In The News
Small-businesses in transportation testify at hearing seeking regulatory relief
House Committee hears how regulations stifle competition with no safety benefits
(Grain Valley, Mo., Nov. 29, 2017) The Owner-Operator Independent Drivers Association applauds the remarks of several small-businesses in the transportation industry as they testified before the U.S. House Committee on Small Business on Wednesday, Nov. 29.
The hearing, dubbed “Highway to Headache: Federal Regulations on the Small Trucking Industry,” was an opportunity to provide input on the vital role small businesses play in the overall economy and highway safety.
“Small-business truckers and other businesses that rely on large trucks for their business models must contend with the same restrictive regulations as large businesses,” said Todd Spencer, executive vice president of OOIDA. “Providing regulatory relief would be good for the economy and for highway safety as many regulations have no benefits for either. Small trucking businesses are the safest operators on the road, with millions of safe miles, and we should be helping them to thrive instead of putting them out of business with over-regulation.”

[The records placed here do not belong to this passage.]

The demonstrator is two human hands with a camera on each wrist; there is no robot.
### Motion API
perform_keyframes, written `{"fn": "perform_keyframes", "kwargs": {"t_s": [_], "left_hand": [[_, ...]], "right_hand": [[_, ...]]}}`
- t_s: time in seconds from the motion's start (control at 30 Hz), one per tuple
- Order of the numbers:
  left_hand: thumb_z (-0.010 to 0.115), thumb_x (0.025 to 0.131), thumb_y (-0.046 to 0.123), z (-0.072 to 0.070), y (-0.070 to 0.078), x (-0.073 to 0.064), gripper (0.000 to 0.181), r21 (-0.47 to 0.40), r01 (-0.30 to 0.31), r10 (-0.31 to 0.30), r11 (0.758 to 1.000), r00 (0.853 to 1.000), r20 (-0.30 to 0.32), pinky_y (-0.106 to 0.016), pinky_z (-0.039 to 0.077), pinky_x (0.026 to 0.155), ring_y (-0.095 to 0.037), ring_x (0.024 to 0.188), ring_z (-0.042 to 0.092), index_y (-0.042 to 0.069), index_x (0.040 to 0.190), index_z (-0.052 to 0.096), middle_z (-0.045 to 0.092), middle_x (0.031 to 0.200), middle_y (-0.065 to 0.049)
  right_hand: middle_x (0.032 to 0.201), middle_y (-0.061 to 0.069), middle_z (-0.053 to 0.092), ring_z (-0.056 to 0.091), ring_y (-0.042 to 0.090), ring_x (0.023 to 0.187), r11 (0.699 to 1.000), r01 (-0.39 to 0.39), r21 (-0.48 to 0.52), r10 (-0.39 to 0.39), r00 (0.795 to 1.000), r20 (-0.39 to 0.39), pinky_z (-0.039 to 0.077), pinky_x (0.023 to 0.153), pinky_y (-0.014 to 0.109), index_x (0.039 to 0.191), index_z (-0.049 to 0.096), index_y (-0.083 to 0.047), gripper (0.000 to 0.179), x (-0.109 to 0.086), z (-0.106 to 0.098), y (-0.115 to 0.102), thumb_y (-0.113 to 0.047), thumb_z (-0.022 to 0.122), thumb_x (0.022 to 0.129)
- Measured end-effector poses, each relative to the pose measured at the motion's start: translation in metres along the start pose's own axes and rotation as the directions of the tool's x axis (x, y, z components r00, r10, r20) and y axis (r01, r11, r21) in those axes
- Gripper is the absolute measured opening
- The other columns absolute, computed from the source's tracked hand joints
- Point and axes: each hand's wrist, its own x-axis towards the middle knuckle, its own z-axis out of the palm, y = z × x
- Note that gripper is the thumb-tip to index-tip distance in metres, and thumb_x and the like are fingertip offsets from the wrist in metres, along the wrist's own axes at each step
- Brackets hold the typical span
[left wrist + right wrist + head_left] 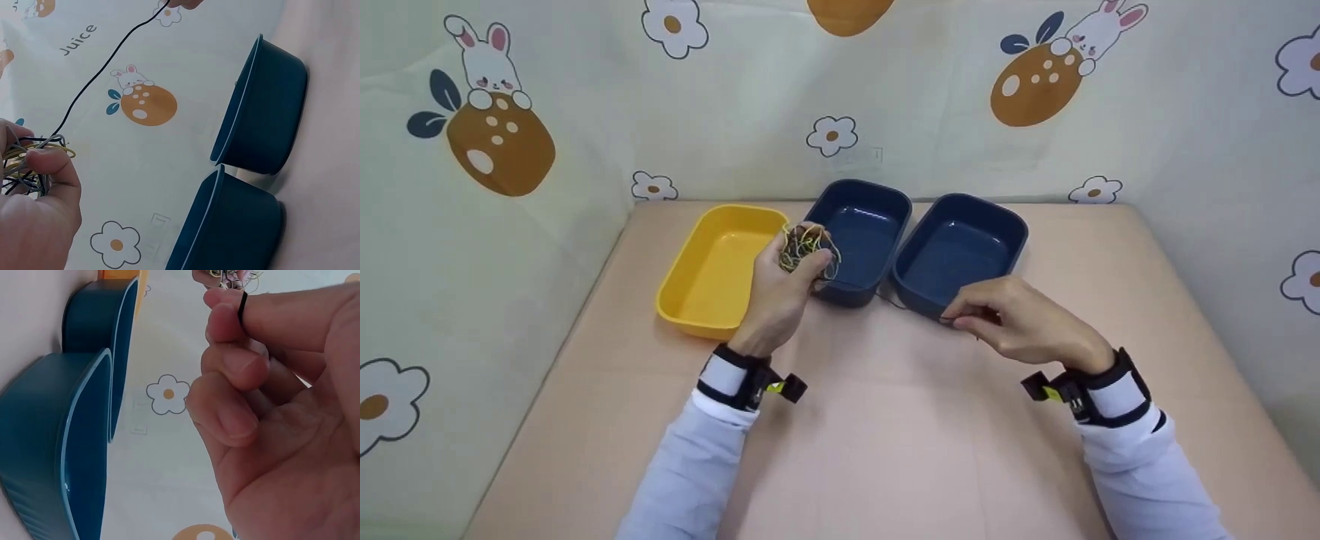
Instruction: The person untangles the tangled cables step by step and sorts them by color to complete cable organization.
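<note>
My left hand (781,289) grips a tangled bundle of thin wires (808,246) in yellow, grey, black and other colours, held above the front of the middle bin. One black wire (104,66) runs out of the bundle, stretched across to my right hand (1027,319). In the right wrist view, the right thumb and index finger pinch the black wire's end (242,307), while the other fingers curl toward the palm. The right hand is over the front edge of the right blue bin (960,244).
A yellow bin (673,300) stands at the left, beside another dark blue bin (851,296) in the middle. Behind the table (885,450) rises a cloth backdrop (735,112) printed with flowers and rabbits. Wrist cameras are strapped to both wrists.
</note>
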Motion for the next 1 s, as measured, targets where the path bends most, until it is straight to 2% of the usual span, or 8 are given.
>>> {"fn": "perform_keyframes", "kwargs": {"t_s": [0.13,0.23,0.4,0.57,0.7,0.8,0.9,1.0], "left_hand": [[0.070,0.107,0.001,-0.004,0.001,0.002,0.030,-0.063,-0.021,0.019,0.998,0.999,-0.034,-0.019,0.049,0.067,-0.015,0.094,0.061,0.005,0.136,0.064,0.071,0.125,-0.006],[0.070,0.106,-0.001,-0.006,0.003,0.003,0.029,-0.070,-0.026,0.023,0.997,0.999,-0.040,-0.019,0.049,0.066,-0.015,0.093,0.061,0.003,0.135,0.064,0.071,0.125,-0.009],[0.072,0.105,-0.001,-0.009,0.007,0.005,0.033,-0.072,-0.031,0.026,0.997,0.998,-0.061,-0.019,0.051,0.067,-0.015,0.093,0.063,0.001,0.137,0.064,0.071,0.125,-0.009],[0.071,0.105,-0.002,-0.012,0.010,0.005,0.036,-0.129,-0.033,0.023,0.991,0.996,-0.081,-0.020,0.054,0.070,-0.016,0.095,0.063,0.001,0.140,0.062,0.068,0.124,-0.009],[0.071,0.106,-0.003,-0.015,0.012,0.006,0.037,-0.170,-0.025,0.013,0.985,0.997,-0.075,-0.019,0.054,0.070,-0.016,0.094,0.062,0.000,0.141,0.060,0.066,0.123,-0.009],[0.071,0.106,-0.002,-0.017,0.015,0.007,0.041,-0.209,-0.032,0.020,0.977,0.998,-0.059,-0.020,0.052,0.070,-0.016,0.092,0.060,-0.005,0.145,0.056,0.066,0.119,-0.007],[0.072,0.107,0.000,-0.022,0.019,0.009,0.043,-0.175,-0.055,0.045,0.983,0.997,-0.061,-0.021,0.054,0.073,-0.017,0.093,0.061,-0.006,0.146,0.054,0.067,0.117,-0.007],[0.073,0.107,0.004,-0.027,0.025,0.012,0.040,-0.080,-0.082,0.076,0.993,0.994,-0.078,-0.022,0.058,0.076,-0.018,0.096,0.063,-0.002,0.144,0.059,0.067,0.118,-0.008]], "right_hand": [[0.080,-0.011,0.075,0.057,-0.001,0.069,1.000,0.001,-0.017,-0.002,0.996,-0.093,0.049,0.061,0.019,0.103,0.086,-0.016,0.021,-0.003,-0.005,0.002,0.004,0.077,0.101],[0.078,-0.012,0.075,0.055,-0.001,0.066,1.000,-0.010,-0.018,0.008,0.990,-0.141,0.048,0.058,0.018,0.101,0.086,-0.016,0.021,-0.005,-0.009,0.002,0.003,0.078,0.100],[0.078,-0.011,0.076,0.056,-0.001,0.065,1.000,-0.009,-0.014,0.006,0.988,-0.152,0.048,0.057,0.017,0.100,0.086,-0.016,0.020,-0.007,-0.016,0.000,0.002,0.079,0.101],[0.077,-0.012,0.074,0.056,0.000,0.065,0.999,-0.035,-0.011,0.033,0.987,-0.156,0.048,0.058,0.017,0.100,0.086,-0.016,0.021,-0.010,-0.021,0.000,0.003,0.079,0.100],[0.076,-0.012,0.072,0.056,0.001,0.064,0.998,-0.066,-0.001,0.065,0.986,-0.152,0.047,0.058,0.018,0.100,0.086,-0.017,0.021,-0.012,-0.024,-0.001,0.003,0.079,0.101],[0.076,-0.012,0.073,0.056,0.001,0.065,0.997,-0.071,0.004,0.071,0.986,-0.152,0.048,0.058,0.018,0.101,0.086,-0.016,0.021,-0.012,-0.025,-0.001,0.003,0.079,0.101],[0.076,-0.011,0.073,0.056,0.001,0.065,0.997,-0.074,0.009,0.074,0.985,-0.156,0.048,0.058,0.018,0.101,0.087,-0.016,0.020,-0.011,-0.025,-0.001,0.003,0.079,0.101],[0.077,-0.011,0.074,0.057,0.001,0.066,0.997,-0.077,0.020,0.079,0.983,-0.165,0.048,0.059,0.017,0.101,0.087,-0.016,0.020,-0.010,-0.025,-0.002,0.002,0.079,0.101]]}}
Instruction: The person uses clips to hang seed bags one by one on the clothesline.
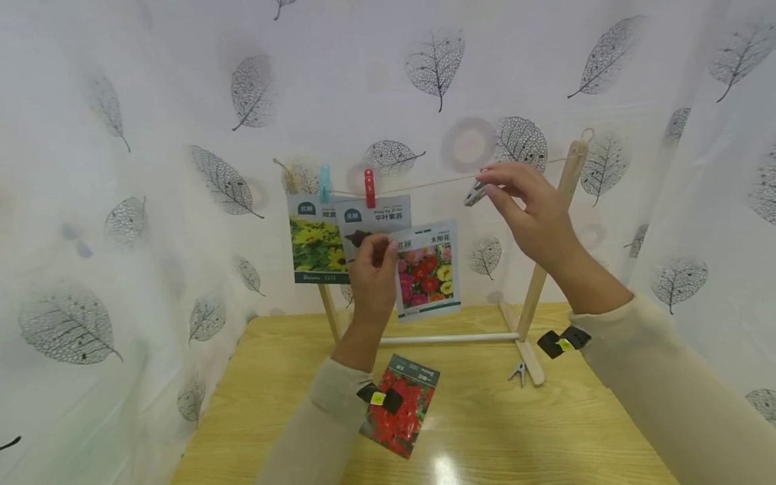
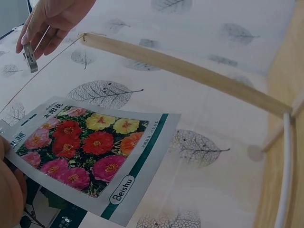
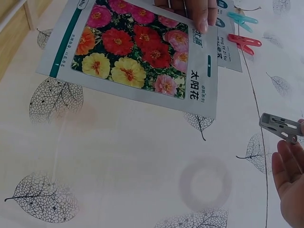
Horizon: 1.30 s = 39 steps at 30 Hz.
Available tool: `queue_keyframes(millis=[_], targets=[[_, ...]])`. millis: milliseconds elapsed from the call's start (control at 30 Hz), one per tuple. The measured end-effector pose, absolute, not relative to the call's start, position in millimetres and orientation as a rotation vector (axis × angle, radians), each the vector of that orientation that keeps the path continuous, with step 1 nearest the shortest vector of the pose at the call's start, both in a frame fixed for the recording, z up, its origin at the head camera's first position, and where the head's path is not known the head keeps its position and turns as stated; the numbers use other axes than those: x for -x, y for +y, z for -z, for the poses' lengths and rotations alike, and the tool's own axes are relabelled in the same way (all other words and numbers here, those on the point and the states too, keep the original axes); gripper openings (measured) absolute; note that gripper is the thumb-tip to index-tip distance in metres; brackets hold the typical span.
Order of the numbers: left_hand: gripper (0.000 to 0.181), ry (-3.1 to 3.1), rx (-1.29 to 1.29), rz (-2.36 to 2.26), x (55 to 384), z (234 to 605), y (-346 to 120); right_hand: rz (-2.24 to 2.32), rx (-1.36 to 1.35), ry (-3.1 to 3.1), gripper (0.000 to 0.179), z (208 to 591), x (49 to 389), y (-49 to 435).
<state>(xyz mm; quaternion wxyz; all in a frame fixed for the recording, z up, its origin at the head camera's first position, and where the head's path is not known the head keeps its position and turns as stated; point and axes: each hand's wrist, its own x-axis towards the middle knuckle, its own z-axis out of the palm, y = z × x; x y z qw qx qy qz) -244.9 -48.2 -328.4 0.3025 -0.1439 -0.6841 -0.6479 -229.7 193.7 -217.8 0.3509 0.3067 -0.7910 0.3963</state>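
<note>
My left hand pinches a seed packet with pink, red and yellow flowers by its edge, below the string. A grey clothespin is held between the thumb and fingers of my right hand, close to the string. Two packets hang at the left: a yellow-flower packet under a light blue clothespin, and a second packet under a red clothespin. My left hand partly covers that second packet. In the right wrist view the grey clothespin lies beside the string.
A wooden rack carries the string; its right post leans and a white bar joins the base. On the wooden table lie a red-flower packet and another grey clothespin. Leaf-print sheeting hangs behind.
</note>
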Motion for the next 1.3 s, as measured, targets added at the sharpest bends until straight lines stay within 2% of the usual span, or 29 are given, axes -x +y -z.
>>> queue_keyframes(millis=[1300], targets=[[0.027,-1.744,0.436,1.703,252.4,315.9,-39.7,-1.021,-0.784,-2.059,0.022,191.6,245.9,159.8]])
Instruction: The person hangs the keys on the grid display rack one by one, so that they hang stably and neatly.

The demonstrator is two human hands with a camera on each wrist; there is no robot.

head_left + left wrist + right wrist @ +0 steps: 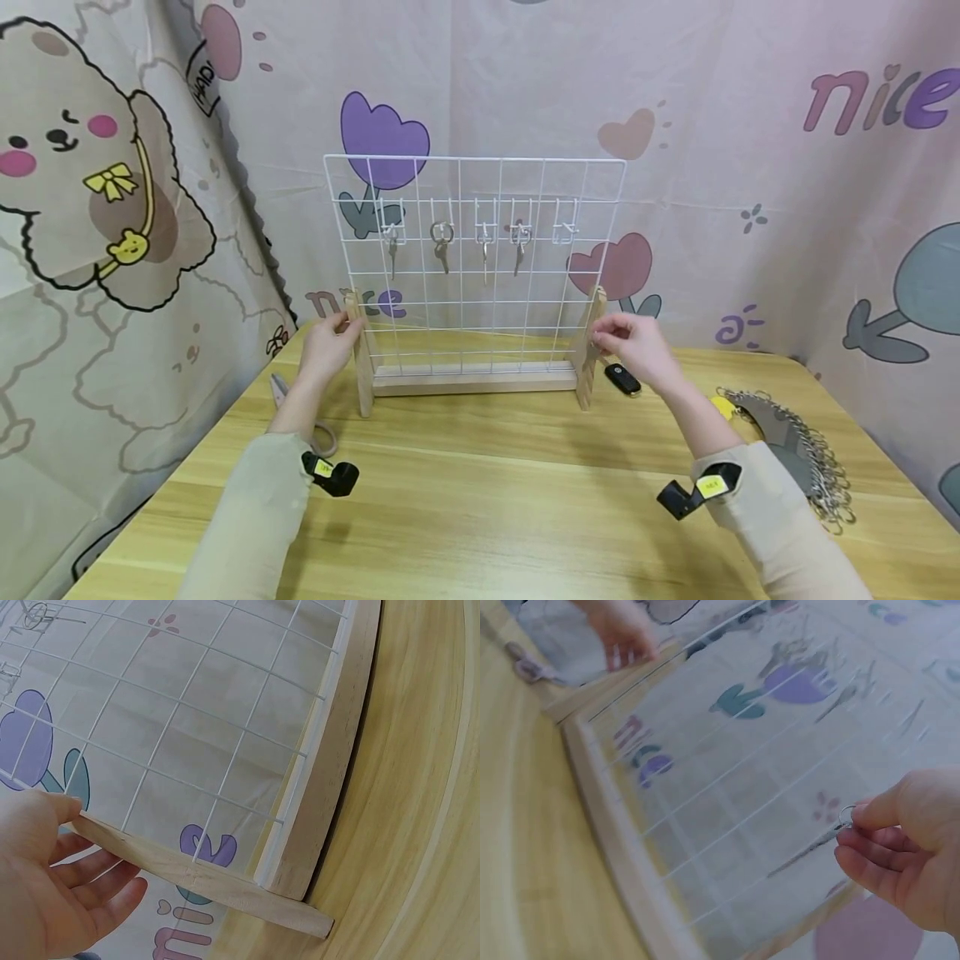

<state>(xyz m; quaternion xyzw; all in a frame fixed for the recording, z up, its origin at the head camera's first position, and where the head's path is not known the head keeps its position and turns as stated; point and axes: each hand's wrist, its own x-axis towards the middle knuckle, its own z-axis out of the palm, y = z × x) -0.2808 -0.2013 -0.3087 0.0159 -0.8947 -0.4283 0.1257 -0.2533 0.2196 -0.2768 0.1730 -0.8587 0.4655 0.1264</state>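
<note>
A white wire grid rack (480,159) stands upright in wooden side posts with a wooden base bar (472,383). Keys on rings, such as this one (442,250), hang from several white hooks along its middle; another hook (566,233) is at the row's right end. My left hand (327,346) holds the top of the left wooden post (187,874), thumb above and fingers below. Between thumb and fingers of my right hand (633,343) is a small metal ring (846,815) with a key (802,859) hanging from it, beside the right post (588,350).
A black car key fob (622,380) lies behind the right hand. To the right on the wooden table (480,500) rests a grey curved piece (783,433) edged with many metal rings, near something yellow (723,407). Scissors (325,440) lie under the left forearm.
</note>
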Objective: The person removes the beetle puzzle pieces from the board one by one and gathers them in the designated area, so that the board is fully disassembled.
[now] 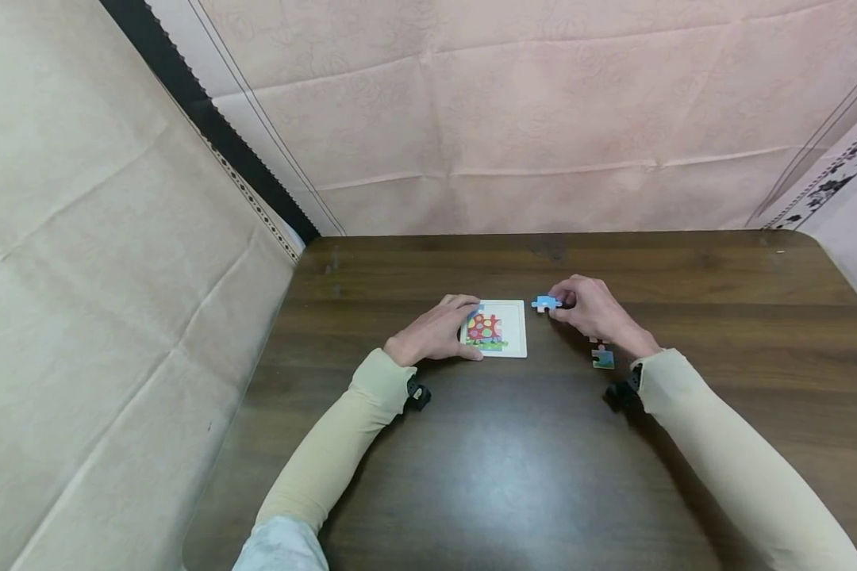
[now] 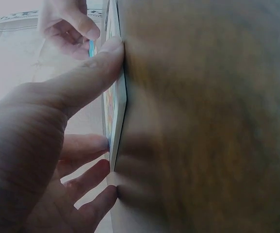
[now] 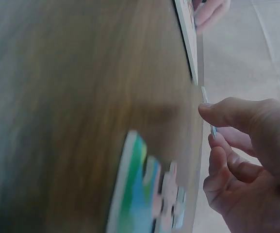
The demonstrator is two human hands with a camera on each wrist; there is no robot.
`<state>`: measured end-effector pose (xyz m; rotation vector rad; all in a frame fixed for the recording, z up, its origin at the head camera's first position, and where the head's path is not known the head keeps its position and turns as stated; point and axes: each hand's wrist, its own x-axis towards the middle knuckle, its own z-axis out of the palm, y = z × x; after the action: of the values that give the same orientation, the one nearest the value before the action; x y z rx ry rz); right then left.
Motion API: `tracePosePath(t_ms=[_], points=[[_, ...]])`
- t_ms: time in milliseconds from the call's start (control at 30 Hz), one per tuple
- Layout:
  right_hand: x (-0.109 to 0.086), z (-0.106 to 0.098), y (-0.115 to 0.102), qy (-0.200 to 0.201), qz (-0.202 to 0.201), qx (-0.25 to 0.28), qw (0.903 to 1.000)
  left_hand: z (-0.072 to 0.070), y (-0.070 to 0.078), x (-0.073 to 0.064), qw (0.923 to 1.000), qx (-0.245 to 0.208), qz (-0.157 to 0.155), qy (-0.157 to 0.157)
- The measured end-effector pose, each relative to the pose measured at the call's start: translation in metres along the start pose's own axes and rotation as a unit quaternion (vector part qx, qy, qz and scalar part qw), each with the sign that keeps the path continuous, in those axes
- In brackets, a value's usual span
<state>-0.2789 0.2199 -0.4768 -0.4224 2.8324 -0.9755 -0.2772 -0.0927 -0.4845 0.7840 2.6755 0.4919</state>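
A white-framed puzzle board with a red, spotted mushroom picture lies on the table. My left hand holds it at its left side, thumb along the near edge and fingertips at the far edge. In the left wrist view the thumb overlaps the board's edge. To the right of the board, my right hand pinches a light blue puzzle piece between thumb and fingers. The right wrist view shows that piece edge-on, held above the table.
Several loose puzzle pieces lie by the right wrist, partly hidden by it in the head view. The brown table ends at a pale cloth behind and another cloth on the left.
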Motion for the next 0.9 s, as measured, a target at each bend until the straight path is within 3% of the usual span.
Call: tracePosePath(t_ms=[367,900], points=[[-0.007,-0.008,0.017,-0.018,0.018,-0.006,0.9997,-0.001,0.0,-0.002,1.0,-0.005,0.002,0.002],[-0.008,-0.012,0.025,-0.049,0.034,0.014,0.9981,-0.001,-0.002,-0.001,0.9999,-0.011,0.012,0.003]])
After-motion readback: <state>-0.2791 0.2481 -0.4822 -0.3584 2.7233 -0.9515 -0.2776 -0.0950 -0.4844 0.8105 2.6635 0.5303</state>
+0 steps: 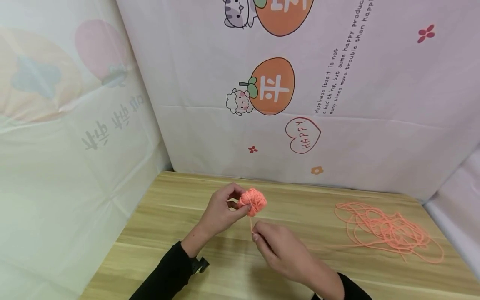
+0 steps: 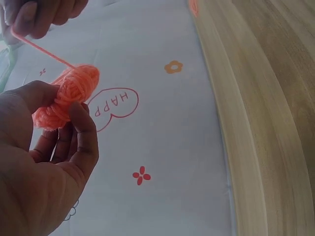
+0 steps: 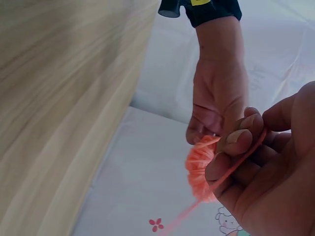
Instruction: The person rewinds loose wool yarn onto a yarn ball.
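A small ball of coral-orange yarn (image 1: 253, 201) is held above the table by my left hand (image 1: 221, 210), thumb on the near side and fingers behind it. In the left wrist view the wound yarn ball (image 2: 69, 93) sits between thumb and fingertips. Just below and to the right, my right hand (image 1: 281, 250) pinches the yarn strand (image 1: 251, 225) that runs taut from the ball. The right wrist view has this strand crossing the curled fingers (image 3: 236, 142) of the right hand, partly hiding the ball (image 3: 199, 169).
A loose tangle of the same yarn (image 1: 390, 231) lies on the right of the wooden table (image 1: 157, 250), one strand trailing toward the right hand. Printed white cloth (image 1: 202, 137) hangs behind the table and along its left side. A dark device (image 1: 200, 265) is on the left wrist.
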The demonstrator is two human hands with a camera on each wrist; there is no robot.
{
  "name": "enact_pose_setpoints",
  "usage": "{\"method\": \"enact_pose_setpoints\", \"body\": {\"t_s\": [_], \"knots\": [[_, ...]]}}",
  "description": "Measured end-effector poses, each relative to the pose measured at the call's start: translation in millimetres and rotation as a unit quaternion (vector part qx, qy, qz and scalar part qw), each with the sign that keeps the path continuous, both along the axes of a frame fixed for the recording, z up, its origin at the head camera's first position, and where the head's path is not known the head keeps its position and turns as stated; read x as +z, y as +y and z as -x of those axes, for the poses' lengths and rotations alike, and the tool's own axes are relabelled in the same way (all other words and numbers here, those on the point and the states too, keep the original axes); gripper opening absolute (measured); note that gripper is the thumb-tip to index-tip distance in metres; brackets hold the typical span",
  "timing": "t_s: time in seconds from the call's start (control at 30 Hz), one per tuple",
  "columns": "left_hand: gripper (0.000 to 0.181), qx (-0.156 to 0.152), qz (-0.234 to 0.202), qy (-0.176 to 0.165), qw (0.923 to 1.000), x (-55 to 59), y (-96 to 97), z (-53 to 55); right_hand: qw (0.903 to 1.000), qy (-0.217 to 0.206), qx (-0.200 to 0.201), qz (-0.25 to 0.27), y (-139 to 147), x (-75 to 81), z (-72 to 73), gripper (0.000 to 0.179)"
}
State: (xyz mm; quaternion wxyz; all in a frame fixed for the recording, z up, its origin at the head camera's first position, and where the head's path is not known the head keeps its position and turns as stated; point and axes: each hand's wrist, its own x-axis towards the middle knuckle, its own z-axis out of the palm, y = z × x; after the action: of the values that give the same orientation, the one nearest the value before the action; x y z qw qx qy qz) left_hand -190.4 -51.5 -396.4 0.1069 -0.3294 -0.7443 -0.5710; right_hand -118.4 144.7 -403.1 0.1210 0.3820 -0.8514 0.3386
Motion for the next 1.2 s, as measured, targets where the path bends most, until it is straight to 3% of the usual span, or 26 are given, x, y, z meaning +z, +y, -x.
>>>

Numerous concerns were cited in testimony from OOIDA, represented by board of directors member Monte Wiederhold, an owner-operator with a small fleet of seven trucks in Ohio. Some of those same concerns were echoed by other witnesses sharing insights about regulations such as the electronic logging device mandate, hours-of-service, EPA emissions standards and minimum insurance requirements.
The committee heard about how the ELD mandate is estimated to cost impacted stakeholders more than $2 billion, making it one of the most expensive federal transportation rulemakings over the last decade.
“The mandate provides no safety, economic, or productivity benefits for most ensnared by the mandate,” said Spencer. “
A chief concern is the self-certification of the devices that businesses will be required to purchase to comply with the mandate. At present, none of the 193 devices listed on the FMCSA website have been validated by the agency or any unbiased, third-party testing program.
“Most small-businesses can ill afford to make these purchases only to learn later that the ELD is non-compliant. Yet they are required to do so or risk violation,” said Spencer.
Wiederhold also shared with the committee concerns about federal policies such as the Unified Carrier Registration System as well as the issue of high driver turnover among mega carriers that is often purported as a driver shortage.
“Big trucking uses the myth of a driver shortage as a means to advance priorities that would actually harm drivers and undermine highway safety,” said Spencer. “The real problem is high turnover, which the large carriers rely upon to keep wages low and satisfy Wall Street investors. While pleading for help from Washington to address the mythical shortage, corporate motor carriers routinely blame the overcapacity of trucks within their own fleets for lower than expected earnings. Clearly, there are more trucks on the road than freight to haul.”
The Owner-Operator Independent Drivers Association is the only national trade association representing the interests of small-business trucking professionals and professional truck drivers. The Association currently has more than 160,000 members nationwide. OOIDA was established in 1973 and is headquartered in the Greater Kansas City, Mo., area.